◆ **INSTRUCTIONS TO FOLLOW**:
Where the records below have a line with "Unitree", that line is to be copied.

◆ **THE INPUT**:
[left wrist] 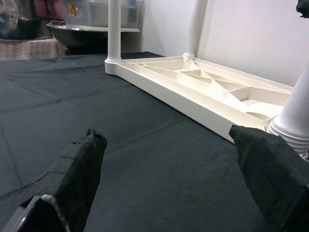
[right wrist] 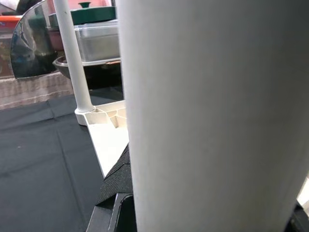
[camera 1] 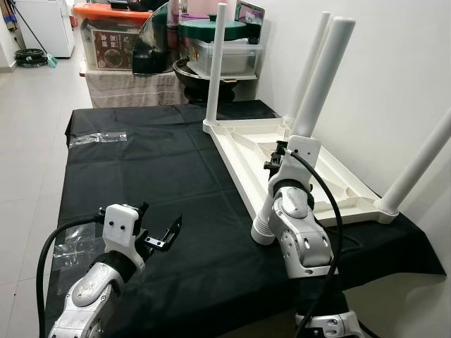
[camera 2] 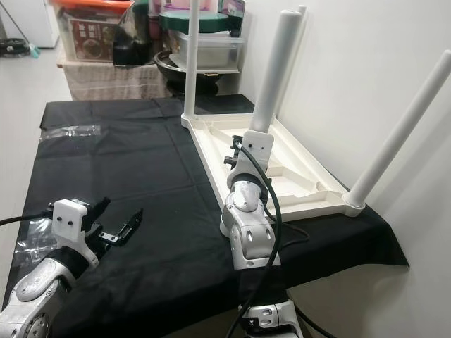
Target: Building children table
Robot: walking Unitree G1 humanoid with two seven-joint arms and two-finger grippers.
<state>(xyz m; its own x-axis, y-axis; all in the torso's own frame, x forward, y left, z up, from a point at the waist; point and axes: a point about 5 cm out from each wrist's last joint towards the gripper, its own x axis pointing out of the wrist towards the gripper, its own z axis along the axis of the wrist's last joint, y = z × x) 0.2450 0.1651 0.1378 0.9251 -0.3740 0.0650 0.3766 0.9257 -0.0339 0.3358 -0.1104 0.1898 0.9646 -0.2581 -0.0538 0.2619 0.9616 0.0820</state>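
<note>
Four white legs stand on the upturned white tabletop (camera 1: 246, 151) lying on our black cloth (camera 1: 141, 176). Our right gripper (camera 1: 280, 156) pinches the near leg (camera 1: 320, 81); our left gripper (camera 1: 158, 236) hovers spread above the cloth, apart from it.

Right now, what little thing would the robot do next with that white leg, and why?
Probably keep turning the near leg into its corner socket. The right gripper is wrapped around it, and ridges show at its base above the upturned tabletop, so it may not be fully seated.
</note>
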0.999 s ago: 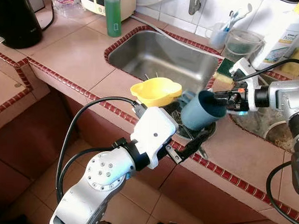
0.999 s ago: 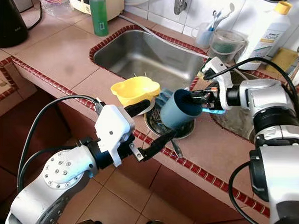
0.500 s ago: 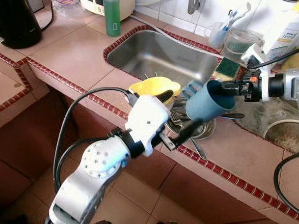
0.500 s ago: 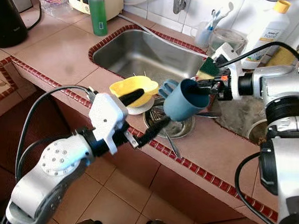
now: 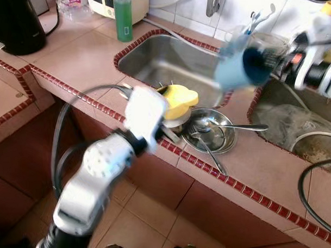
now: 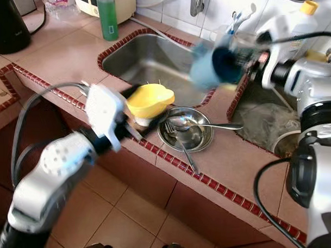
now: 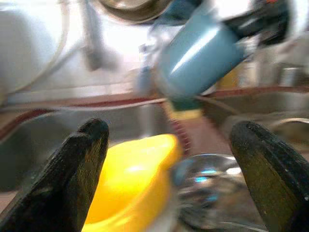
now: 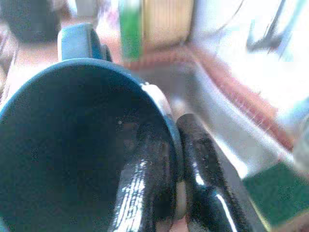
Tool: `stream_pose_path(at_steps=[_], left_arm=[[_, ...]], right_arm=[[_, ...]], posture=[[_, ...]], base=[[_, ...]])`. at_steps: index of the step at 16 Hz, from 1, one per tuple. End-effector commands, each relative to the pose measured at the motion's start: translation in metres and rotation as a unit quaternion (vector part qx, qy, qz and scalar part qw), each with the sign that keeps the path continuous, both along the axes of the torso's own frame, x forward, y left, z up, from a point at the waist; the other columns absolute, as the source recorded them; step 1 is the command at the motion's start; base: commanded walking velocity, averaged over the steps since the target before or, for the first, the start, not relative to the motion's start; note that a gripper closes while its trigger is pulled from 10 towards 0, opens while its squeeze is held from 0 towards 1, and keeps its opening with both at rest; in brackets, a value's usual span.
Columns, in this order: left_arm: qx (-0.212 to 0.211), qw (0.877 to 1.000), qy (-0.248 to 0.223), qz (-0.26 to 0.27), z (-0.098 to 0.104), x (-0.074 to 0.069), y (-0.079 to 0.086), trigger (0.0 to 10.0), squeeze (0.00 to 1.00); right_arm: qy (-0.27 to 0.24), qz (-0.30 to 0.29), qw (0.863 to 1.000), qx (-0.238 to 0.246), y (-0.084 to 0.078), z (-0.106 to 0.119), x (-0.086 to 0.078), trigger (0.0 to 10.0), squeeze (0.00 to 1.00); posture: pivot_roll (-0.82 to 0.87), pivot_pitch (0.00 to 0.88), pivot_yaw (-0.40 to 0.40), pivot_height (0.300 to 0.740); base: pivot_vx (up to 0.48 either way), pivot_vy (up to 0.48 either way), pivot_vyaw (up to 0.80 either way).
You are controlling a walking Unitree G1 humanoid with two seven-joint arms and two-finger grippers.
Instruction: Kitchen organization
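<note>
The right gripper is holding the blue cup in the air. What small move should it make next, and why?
Probably carry the blue cup over the sink and lower it. The right gripper pinches its rim with the cup tipped sideways, above the counter edge, with nothing under it for support.

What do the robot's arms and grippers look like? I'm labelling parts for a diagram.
Both arms are silver with round, bolted joints and black cables looping alongside. The left gripper has a white housing; each gripper, like the right gripper, has two long black fingers.
</note>
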State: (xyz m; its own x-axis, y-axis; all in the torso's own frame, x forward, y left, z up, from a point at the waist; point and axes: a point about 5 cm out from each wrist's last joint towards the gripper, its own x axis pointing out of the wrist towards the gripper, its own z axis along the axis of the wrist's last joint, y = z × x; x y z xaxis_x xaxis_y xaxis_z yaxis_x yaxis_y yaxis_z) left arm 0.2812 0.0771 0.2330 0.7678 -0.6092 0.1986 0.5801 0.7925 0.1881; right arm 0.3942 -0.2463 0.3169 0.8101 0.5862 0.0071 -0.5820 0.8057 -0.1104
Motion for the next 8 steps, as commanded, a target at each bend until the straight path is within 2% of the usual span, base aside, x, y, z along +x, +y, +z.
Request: stream_pose_path(at_steps=[1, 3, 4, 5, 6, 8], left_arm=[[-0.006, 0.999, -0.01, 0.037, 0.005, 0.009, 0.01, 10.0, 0.0], [-0.009, 0.998, -0.017, 0.061, 0.009, 0.02, 0.019, 10.0, 0.0], [-0.005, 0.997, -0.034, 0.075, 0.015, 0.029, 0.025, 10.0, 0.0], [-0.009, 0.996, -0.035, 0.078, 0.018, 0.032, 0.026, 10.0, 0.0], [-0.017, 0.997, -0.035, 0.068, 0.025, 0.038, 0.024, 10.0, 0.0], [-0.013, 0.997, -0.04, 0.06, 0.026, 0.042, 0.022, 10.0, 0.0]], right_arm=[[-0.043, -0.018, 0.998, 0.036, 0.0, 0.009, 0.001, 10.0, 0.0], [-0.084, -0.035, 0.994, 0.062, 0.006, 0.004, 0.003, 10.0, 0.0], [-0.113, -0.066, 0.988, 0.081, 0.011, -0.001, 0.006, 10.0, 0.0], [-0.111, -0.078, 0.985, 0.108, 0.013, -0.005, 0.008, 10.0, 0.0], [-0.123, -0.117, 0.972, 0.159, 0.018, -0.016, 0.01, 10.0, 0.0], [-0.134, -0.164, 0.955, 0.207, 0.017, -0.023, 0.011, 10.0, 0.0]], posture=[[-0.14, 0.079, -0.07, 0.74], [-0.14, 0.077, -0.065, 0.74], [-0.13, 0.077, -0.061, 0.74], [-0.13, 0.076, -0.056, 0.74], [-0.12, 0.077, -0.045, 0.74], [-0.12, 0.071, -0.038, 0.74]], base=[[0.0, 0.0, 0.0], [0.0, 0.0, 0.0], [0.0, 0.0, 0.0], [0.0, 0.0, 0.0], [0.0, 0.0, 0.0], [0.0, 0.0, 0.0]])
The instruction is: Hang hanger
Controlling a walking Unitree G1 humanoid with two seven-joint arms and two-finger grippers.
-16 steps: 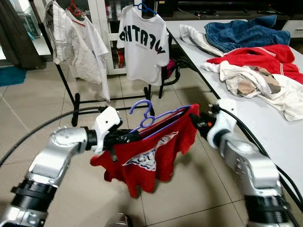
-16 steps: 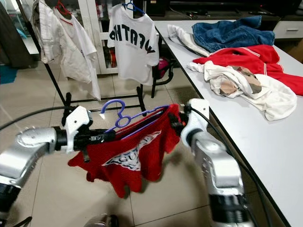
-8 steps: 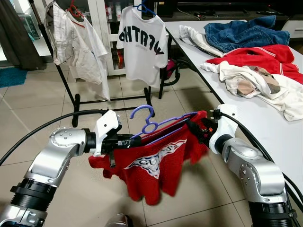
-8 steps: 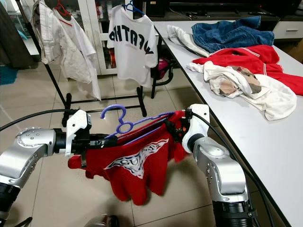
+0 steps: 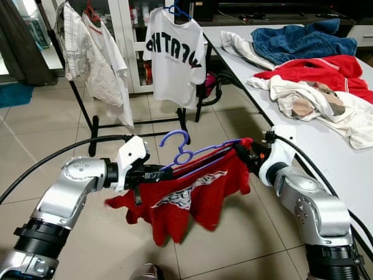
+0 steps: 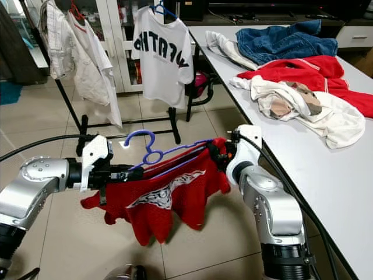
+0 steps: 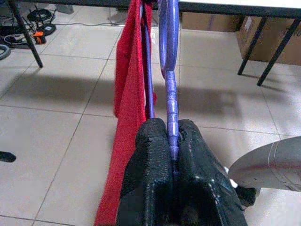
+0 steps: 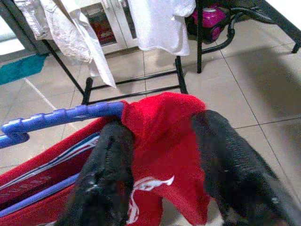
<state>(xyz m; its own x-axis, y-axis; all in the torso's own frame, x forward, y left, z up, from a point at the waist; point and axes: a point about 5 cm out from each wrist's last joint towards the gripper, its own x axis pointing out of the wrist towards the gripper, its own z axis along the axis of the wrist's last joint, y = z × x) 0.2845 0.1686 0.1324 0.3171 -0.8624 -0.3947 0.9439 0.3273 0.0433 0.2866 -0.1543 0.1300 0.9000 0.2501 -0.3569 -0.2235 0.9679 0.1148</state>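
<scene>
A purple plastic hanger (image 5: 178, 147) carries a red printed shirt (image 5: 186, 198) and hangs level between my two arms, above the tiled floor. My left gripper (image 5: 156, 172) is shut on the hanger's left end, and the left wrist view shows the fingers (image 7: 153, 155) pinching the purple bar (image 7: 168, 47). My right gripper (image 5: 243, 153) is at the other end. Its fingers (image 8: 106, 174) hold a thick fold of the red shirt (image 8: 162, 146) where the cloth covers the hanger's tip (image 8: 61, 115). The black clothes rack (image 5: 93, 125) stands farther ahead.
On the rack hang a white lettered T-shirt (image 5: 175, 52) and pale shirts (image 5: 93, 52). A white table (image 5: 326, 157) to my right holds jeans (image 5: 303, 41), a red garment (image 5: 317, 70) and white clothes (image 5: 315, 105). A black cable (image 5: 58, 154) lies on the tiles.
The red shirt has swung and its hem has risen. My right gripper has shifted slightly up and right with the shirt's shoulder. My left gripper has stayed where it was.
</scene>
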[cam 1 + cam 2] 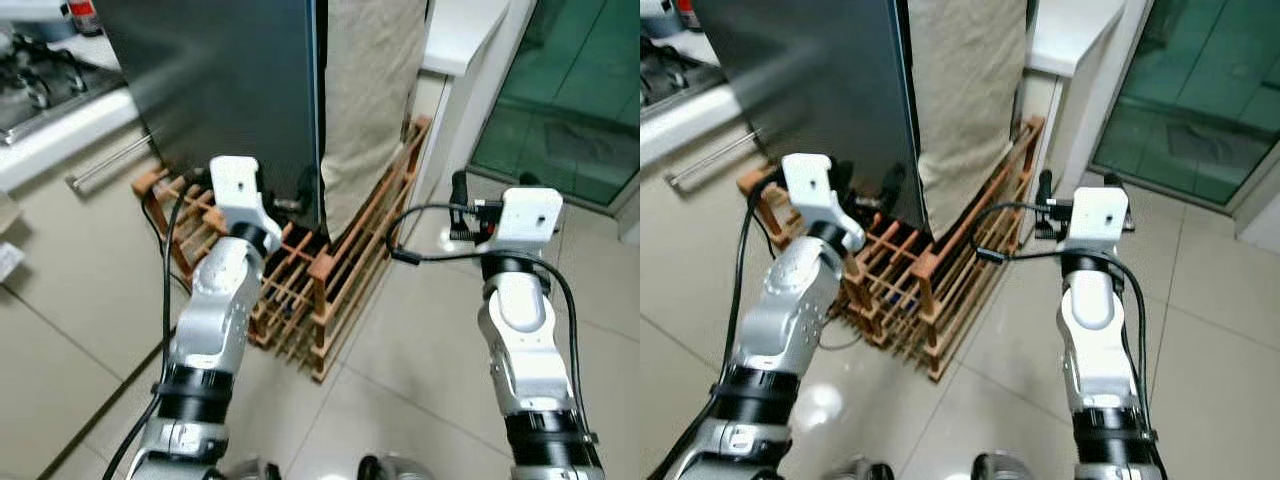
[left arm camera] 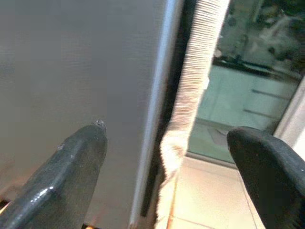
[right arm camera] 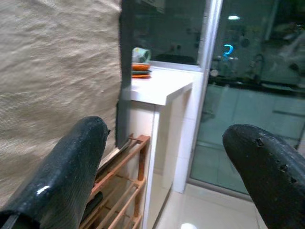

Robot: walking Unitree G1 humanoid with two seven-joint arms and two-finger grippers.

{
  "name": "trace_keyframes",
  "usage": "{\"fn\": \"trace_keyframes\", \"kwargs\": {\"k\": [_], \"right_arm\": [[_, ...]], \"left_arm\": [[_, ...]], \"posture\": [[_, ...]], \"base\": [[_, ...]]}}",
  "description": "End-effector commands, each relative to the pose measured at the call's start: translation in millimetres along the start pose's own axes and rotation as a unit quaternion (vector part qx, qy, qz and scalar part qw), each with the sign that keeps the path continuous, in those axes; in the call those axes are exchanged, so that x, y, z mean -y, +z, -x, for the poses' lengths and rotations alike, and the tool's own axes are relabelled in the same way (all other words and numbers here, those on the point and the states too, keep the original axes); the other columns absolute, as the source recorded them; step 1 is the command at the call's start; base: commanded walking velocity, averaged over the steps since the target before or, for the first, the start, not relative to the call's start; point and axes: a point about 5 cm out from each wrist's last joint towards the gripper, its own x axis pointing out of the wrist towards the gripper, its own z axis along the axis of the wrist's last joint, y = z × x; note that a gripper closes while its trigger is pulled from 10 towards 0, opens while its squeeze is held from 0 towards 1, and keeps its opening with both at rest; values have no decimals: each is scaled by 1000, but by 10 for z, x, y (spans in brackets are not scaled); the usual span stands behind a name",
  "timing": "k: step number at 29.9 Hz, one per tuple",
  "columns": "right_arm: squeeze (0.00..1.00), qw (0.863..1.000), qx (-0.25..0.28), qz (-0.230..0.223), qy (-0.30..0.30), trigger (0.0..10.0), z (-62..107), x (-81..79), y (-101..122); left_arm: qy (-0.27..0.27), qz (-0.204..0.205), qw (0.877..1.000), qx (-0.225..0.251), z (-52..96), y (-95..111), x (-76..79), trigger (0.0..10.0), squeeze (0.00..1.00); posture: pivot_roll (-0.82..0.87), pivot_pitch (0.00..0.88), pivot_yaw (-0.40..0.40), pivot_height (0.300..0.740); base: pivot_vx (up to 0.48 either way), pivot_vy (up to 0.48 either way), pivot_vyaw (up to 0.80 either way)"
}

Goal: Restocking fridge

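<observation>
The fridge stands straight ahead, its dark grey door (image 1: 230, 90) shut, and a beige cloth (image 1: 365, 90) hangs down its right side. It rests on a low wooden slatted rack (image 1: 350, 260). My left gripper (image 2: 167, 138) is open and held up close to the lower part of the door, near the edge where the door meets the cloth (image 2: 190, 95). My right gripper (image 3: 167, 133) is open too, raised to the right of the fridge beside the cloth (image 3: 52, 71), with nothing between its fingers.
A white counter (image 1: 460, 30) stands right of the fridge, with stacked plates and a cup (image 3: 140, 69) on it. A green glass door (image 1: 570, 90) is at the far right. A stove (image 1: 35, 85) and a drawer handle (image 1: 110, 160) lie to the left. Tiled floor (image 1: 420, 360) spreads below.
</observation>
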Motion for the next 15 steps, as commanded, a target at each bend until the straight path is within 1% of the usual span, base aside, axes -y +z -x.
{"fn": "trace_keyframes", "kwargs": {"k": [1, 3, 4, 5, 7, 12, 13, 15], "right_arm": [[490, 1000, 11, -2, -6, 10000, -22, -7, 30], [486, 1000, 11, -4, -6, 10000, -20, -24, 24], [482, 1000, 9, -5, -5, 10000, -18, -37, 17], [486, 1000, 9, -6, -5, 10000, -16, -48, 13], [486, 1000, 10, -8, -1, 10000, -12, -75, 21], [486, 1000, 10, -7, 2, 10000, -12, -71, 23], [486, 1000, 12, -6, 2, 10000, -17, -60, 23], [486, 1000, 13, -5, 1, 10000, -22, -53, 25]], "left_arm": [[4, -4, 1000, 6, -55, 63, 1, 10000, 0], [17, -6, 1000, 10, -69, 81, -25, 10000, 0], [28, -23, 999, 8, -77, 81, -48, 10000, 0], [34, -31, 999, 4, -82, 74, -60, 10000, 0], [39, -34, 999, 7, -86, 93, -78, 10000, 0], [43, -28, 999, 14, -97, 137, -100, 10000, 0], [49, -16, 998, 21, -118, 170, -115, 10000, 0], [57, -6, 998, 29, -137, 201, -126, 10000, 0]], "posture": [[-120, 64, 64, 732], [-117, 64, 64, 732], [-117, 64, 64, 732], [-116, 66, 61, 732], [-114, 72, 57, 732], [-112, 75, 50, 732], [-110, 73, 47, 732], [-112, 73, 45, 732]], "base": [[398, -266, 0], [398, -264, 0], [0, 0, 0], [0, 0, 0], [0, 0, 0], [0, 0, 0], [0, 0, 0], [0, 0, 0]]}}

◆ **SOLUTION**:
Robot: walking Unitree G1 humanoid with two seven-joint arms and two-finger grippers.
You are controlling a walking Unitree G1 humanoid with two seven-joint arms and two-finger grippers.
Controlling a walking Unitree G1 humanoid with two seven-joint arms and two-finger grippers.
Robot: walking Unitree G1 humanoid with two seven-joint arms and two-finger grippers.

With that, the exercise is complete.